┌────────
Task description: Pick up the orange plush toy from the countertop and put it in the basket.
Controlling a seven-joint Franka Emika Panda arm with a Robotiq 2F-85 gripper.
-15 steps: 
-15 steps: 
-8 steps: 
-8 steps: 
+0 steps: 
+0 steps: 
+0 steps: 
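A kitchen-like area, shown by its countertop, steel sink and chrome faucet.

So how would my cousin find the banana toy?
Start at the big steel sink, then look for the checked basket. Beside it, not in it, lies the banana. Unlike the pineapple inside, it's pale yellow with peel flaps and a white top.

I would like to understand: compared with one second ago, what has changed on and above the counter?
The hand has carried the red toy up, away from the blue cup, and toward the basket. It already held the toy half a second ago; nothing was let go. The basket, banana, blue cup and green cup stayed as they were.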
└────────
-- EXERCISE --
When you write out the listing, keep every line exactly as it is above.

-- ANSWER TO THIS PROBLEM --
Task description: Pick up the orange plush toy from the countertop and put it in the basket.
Controlling a seven-joint Franka Emika Panda arm with a Robotiq 2F-85 gripper.
-15 steps: 
-15 steps: 
-8 steps: 
-8 steps: 
+0 steps: 
+0 steps: 
+0 steps: 
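A kitchen-like area, shown by its countertop, steel sink and chrome faucet.

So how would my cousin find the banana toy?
Start at the big steel sink, then look for the checked basket. Beside it, not in it, lies the banana. Unlike the pineapple inside, it's pale yellow with peel flaps and a white top.

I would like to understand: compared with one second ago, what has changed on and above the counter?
The hand has carried the red toy up, away from the blue cup, and toward the basket. It already held the toy half a second ago; nothing was let go. The basket, banana, blue cup and green cup stayed as they were.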

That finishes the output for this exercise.